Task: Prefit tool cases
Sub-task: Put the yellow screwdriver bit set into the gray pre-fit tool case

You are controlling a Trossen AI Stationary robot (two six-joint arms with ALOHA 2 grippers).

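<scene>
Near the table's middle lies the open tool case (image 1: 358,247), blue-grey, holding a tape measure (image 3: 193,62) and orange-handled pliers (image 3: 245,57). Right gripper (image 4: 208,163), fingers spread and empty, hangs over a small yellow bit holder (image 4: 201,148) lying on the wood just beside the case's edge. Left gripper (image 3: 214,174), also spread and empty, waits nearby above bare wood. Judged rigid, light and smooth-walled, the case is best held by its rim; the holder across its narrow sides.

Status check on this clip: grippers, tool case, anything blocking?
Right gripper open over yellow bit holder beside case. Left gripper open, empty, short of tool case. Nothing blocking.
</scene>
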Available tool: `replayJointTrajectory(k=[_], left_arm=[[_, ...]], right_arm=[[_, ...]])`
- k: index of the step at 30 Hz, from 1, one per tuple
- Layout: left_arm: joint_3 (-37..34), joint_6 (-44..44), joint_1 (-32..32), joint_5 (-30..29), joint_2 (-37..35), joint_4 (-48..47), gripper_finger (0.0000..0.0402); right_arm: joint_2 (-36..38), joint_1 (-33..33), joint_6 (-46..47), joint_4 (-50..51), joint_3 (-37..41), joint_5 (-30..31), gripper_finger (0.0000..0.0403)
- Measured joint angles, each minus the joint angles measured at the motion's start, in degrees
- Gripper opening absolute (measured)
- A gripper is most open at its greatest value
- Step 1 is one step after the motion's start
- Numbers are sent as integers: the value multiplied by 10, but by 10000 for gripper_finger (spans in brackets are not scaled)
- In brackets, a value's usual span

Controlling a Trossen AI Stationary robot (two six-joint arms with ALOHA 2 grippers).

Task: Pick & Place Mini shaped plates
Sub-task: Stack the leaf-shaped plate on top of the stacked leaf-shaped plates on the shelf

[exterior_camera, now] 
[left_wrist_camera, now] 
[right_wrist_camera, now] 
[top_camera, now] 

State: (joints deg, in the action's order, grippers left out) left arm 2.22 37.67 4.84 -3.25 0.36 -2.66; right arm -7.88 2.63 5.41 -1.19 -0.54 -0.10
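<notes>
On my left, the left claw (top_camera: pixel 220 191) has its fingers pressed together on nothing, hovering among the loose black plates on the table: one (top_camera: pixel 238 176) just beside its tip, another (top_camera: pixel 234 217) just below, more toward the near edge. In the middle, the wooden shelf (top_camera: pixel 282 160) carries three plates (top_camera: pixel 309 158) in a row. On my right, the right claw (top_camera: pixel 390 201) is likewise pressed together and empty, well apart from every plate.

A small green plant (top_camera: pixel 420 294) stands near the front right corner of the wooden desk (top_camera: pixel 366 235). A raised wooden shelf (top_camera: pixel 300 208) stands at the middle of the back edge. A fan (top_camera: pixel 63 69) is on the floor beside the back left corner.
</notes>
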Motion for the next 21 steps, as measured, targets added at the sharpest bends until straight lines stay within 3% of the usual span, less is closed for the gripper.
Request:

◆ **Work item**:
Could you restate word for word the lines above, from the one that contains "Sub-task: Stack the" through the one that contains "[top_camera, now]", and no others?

◆ **Answer section**:
Sub-task: Stack the leaf-shaped plate on top of the stacked leaf-shaped plates on the shelf

[exterior_camera, now] 
[left_wrist_camera, now] 
[right_wrist_camera, now] 
[top_camera, now] 

That completes the answer.